Exercise instructions | Give the number of lines in the data below where the string "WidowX" occurs, and nothing else.

(Extracted data entries)
────────────────────

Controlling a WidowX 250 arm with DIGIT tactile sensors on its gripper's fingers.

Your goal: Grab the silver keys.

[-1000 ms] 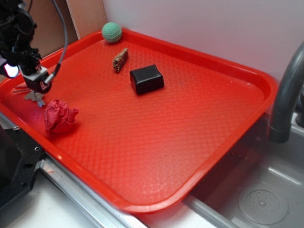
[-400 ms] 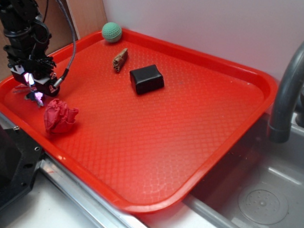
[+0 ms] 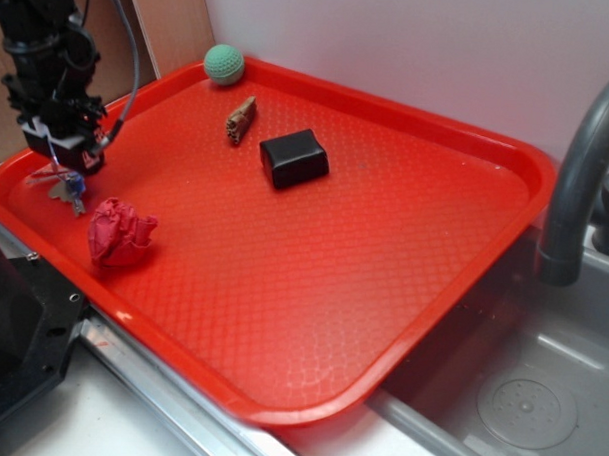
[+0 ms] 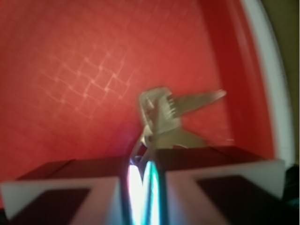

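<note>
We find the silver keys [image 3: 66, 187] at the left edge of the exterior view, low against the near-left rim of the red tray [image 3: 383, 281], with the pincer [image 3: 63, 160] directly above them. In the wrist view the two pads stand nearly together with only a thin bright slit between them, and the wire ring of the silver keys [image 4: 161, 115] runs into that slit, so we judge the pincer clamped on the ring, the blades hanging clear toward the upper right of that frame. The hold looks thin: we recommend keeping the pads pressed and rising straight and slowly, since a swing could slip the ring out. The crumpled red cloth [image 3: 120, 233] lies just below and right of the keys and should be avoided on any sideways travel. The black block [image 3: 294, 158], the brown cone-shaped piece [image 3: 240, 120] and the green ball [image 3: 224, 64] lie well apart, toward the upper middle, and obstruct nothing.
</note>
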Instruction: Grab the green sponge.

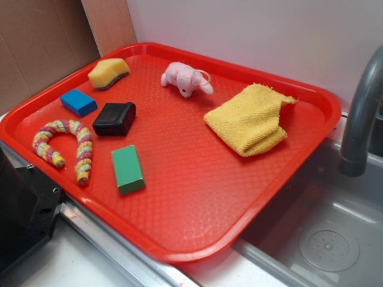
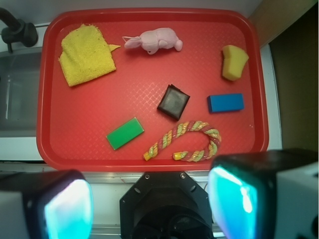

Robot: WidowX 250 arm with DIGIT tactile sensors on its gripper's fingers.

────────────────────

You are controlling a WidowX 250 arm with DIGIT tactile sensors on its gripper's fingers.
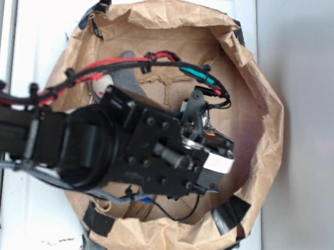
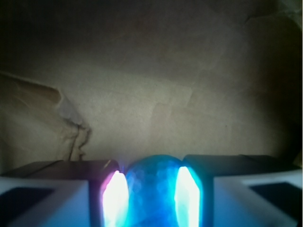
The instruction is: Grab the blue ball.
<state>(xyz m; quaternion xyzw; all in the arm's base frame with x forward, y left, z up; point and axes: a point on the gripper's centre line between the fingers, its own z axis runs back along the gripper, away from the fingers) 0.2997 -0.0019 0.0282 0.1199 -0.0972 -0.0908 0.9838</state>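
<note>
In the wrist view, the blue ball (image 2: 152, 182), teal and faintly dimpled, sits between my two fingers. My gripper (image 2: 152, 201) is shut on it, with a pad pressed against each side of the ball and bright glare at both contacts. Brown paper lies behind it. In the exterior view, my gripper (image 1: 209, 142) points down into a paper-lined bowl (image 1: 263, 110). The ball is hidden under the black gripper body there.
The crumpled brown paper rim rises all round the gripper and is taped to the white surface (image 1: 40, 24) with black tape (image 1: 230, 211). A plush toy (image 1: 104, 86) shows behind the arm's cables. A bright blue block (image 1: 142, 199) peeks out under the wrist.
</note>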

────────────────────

Output | 3